Path: utzoo!utgpu!jarvis.csri.toronto.edu!rutgers!ucsd!ames!uhccux!munnari.oz.au!cs.mu.oz.au!ok
From: ok@cs.mu.oz.au (Richard O'Keefe)
Newsgroups: comp.arch
Subject: Re: COBOL Decimal Arithmetic
Message-ID: <2168@munnari.oz.au>
Date: 23 Sep 89 04:47:31 GMT
References: <943@rd1632.Dayton.NCR.COM>
Sender: news@cs.mu.oz.au
Lines: 23

In article <943@rd1632.Dayton.NCR.COM>, otto@rd1632.Dayton.NCR.COM (Jerome A. Otto) writes:
> (2)   Convert to binary (using hardware instructions if
>       available), add binary, convert from binary (using 
>       hardware if available)

> Very seldom, if ever, is (2) fastest due to the problem of 
> converting from binary to decimal.  This conversion requires 
> N divides or N+1 multiplies (N = number of digits).

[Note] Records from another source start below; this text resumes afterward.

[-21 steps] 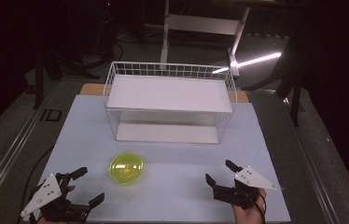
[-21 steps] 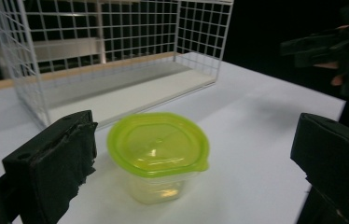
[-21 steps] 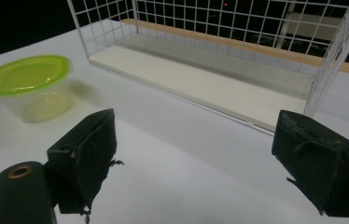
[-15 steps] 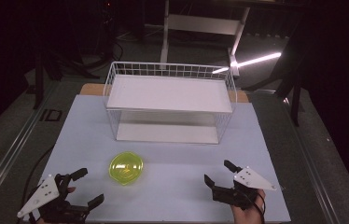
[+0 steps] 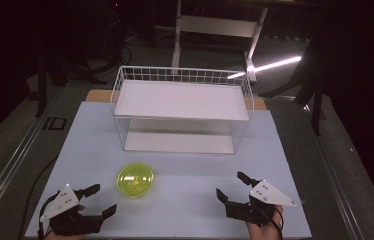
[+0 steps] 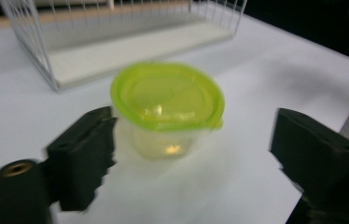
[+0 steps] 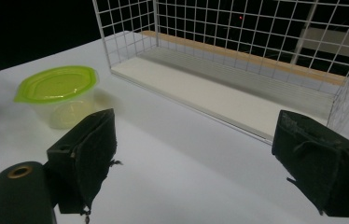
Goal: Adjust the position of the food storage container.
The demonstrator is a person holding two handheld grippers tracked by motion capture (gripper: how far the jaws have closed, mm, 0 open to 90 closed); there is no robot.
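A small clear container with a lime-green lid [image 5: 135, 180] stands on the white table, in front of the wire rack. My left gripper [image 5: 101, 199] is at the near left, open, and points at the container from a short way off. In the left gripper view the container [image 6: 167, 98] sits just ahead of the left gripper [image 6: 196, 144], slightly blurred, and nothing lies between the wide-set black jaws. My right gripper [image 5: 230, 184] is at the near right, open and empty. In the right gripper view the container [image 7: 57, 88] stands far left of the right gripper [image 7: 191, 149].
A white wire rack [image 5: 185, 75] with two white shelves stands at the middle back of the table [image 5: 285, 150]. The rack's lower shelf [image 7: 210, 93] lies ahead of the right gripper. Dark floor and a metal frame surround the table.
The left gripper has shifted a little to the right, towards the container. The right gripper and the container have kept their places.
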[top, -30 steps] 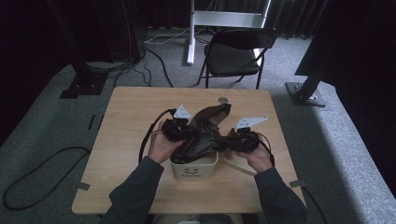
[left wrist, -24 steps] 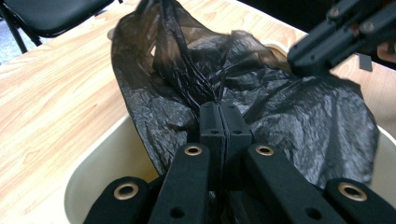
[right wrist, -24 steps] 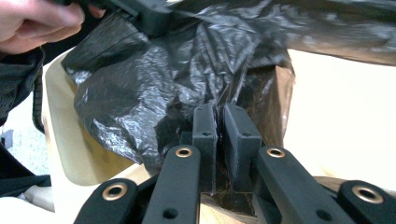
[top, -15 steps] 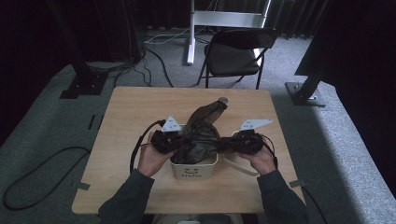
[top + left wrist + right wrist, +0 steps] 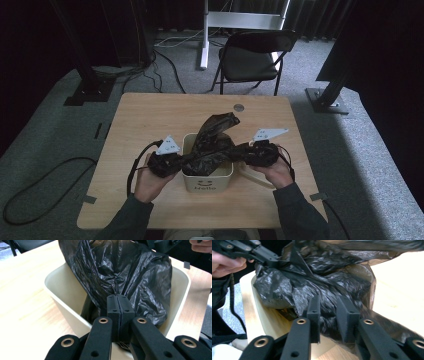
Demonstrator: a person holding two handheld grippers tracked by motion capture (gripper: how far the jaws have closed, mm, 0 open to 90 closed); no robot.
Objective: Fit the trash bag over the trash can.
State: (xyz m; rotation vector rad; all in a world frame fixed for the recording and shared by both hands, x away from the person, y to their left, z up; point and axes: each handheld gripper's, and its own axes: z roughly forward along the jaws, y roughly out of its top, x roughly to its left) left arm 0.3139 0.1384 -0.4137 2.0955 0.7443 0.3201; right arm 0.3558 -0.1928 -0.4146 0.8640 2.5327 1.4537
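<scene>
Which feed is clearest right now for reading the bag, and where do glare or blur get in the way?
Left gripper view is sharpest: bag folds crisp, table washed out by glare. Right gripper view: bag's upper edge smeared, tabletop at right overexposed. High view: dim, bag a dark mass over the bin.

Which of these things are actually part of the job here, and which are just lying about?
Part of the job:
- black plastic bag
- cream bin it is going into
- left gripper, shut on the bag's edge
- right gripper, jaws just opened, bag between them

Lying about:
- folding chair
- small round disc on the table
- floor cable
</scene>
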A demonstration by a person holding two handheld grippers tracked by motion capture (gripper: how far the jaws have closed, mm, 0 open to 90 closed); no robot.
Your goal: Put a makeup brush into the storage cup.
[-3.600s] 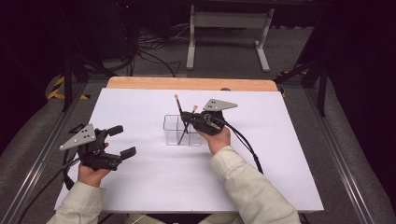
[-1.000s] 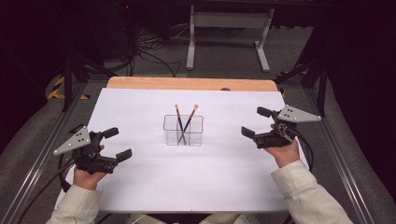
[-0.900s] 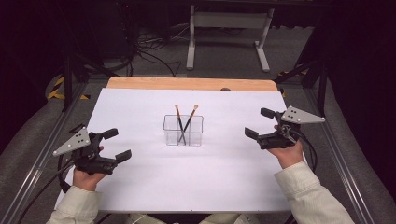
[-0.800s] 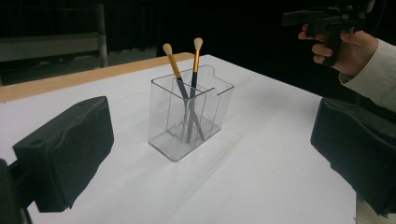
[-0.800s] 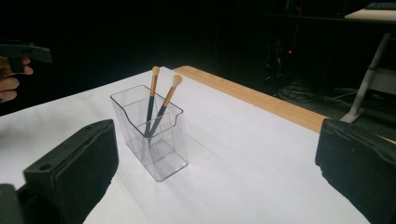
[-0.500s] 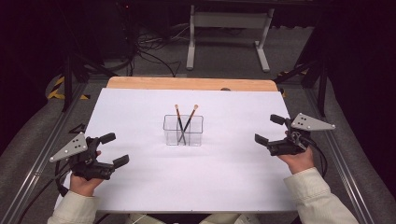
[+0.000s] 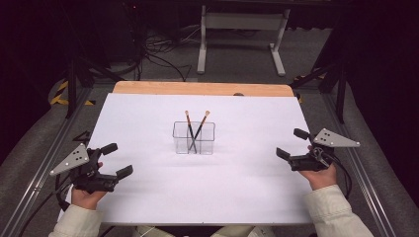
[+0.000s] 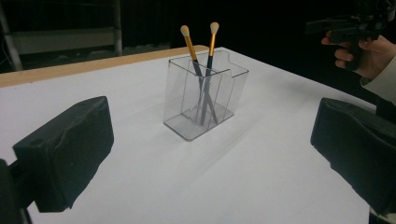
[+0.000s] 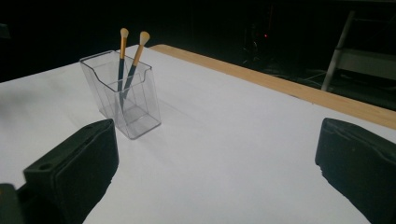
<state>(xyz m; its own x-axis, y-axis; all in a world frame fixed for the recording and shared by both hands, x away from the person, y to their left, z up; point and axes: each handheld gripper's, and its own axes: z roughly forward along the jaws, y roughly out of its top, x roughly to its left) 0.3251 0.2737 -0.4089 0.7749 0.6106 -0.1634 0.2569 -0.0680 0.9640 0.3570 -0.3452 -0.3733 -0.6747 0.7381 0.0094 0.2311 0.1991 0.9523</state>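
Both tools gaped wide and held nothing: the left tool (image 7: 116, 159) and right tool (image 7: 292, 143) flanked the counter (image 7: 247, 192). 2 brushes (image 7: 195, 129) crossed in the holder (image 7: 193, 139).

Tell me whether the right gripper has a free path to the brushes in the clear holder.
Probably yes. The right gripper is open, and only bare white table lies between it and the brushes, whose tips stick up above the clear holder.
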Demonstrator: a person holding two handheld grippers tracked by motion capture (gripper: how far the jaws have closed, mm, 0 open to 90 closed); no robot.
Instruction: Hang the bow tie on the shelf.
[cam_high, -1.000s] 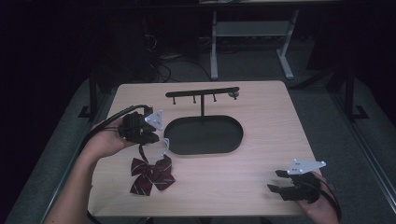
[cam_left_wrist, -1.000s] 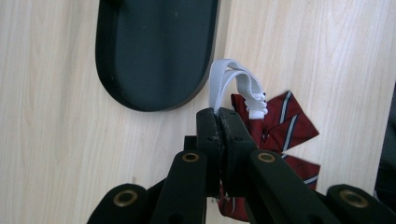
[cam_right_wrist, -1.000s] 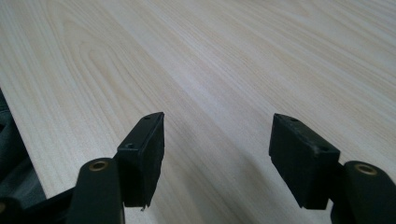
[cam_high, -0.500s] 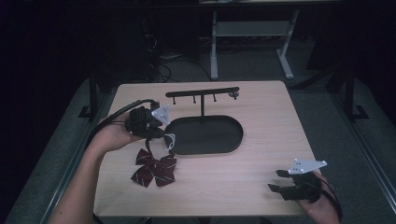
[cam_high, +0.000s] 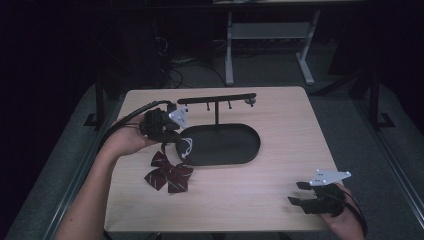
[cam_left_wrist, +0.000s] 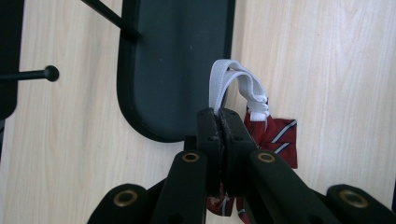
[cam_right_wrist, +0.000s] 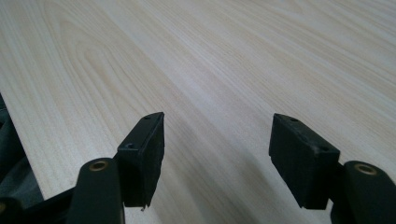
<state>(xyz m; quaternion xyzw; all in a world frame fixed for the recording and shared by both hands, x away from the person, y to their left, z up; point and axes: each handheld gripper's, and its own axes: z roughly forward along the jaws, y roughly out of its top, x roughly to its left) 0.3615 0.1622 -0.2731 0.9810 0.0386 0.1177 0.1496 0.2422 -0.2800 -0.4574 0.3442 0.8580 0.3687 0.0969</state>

I'll say it again:  conversion between N digit decimal and binary,
when N is known at compile time, doesn't require **ANY** multiplications
or divisions.  I'll spell out how to do decimal->binary one digit at a
time.  Let Dn, ..., D1, D0 be decimal digits 0..9.  (They might have
been ASCII or EBCDIC originally, with the high bits masked off.  Or
they might have been nibbles.)  Calculate
	X = D0 + pot[1][D1] + ... + pot[n][Dn]
where pot[i][j] is *PRECOMPUTED* as j*10**i. Overflow is only possible
in the last step.  To support COBOL's 18-digit requirement, 18 * 10 * 64
bits of tables will suffice.  At the price of larger tables, it is
possible to use fewer memory references.  There are other optimisations
possible.  Binary->decimal conversion is a bit harder, but it is
possible to do it with ~N memory references and ~N binary adds or
subtracts, and again, it can be optimised.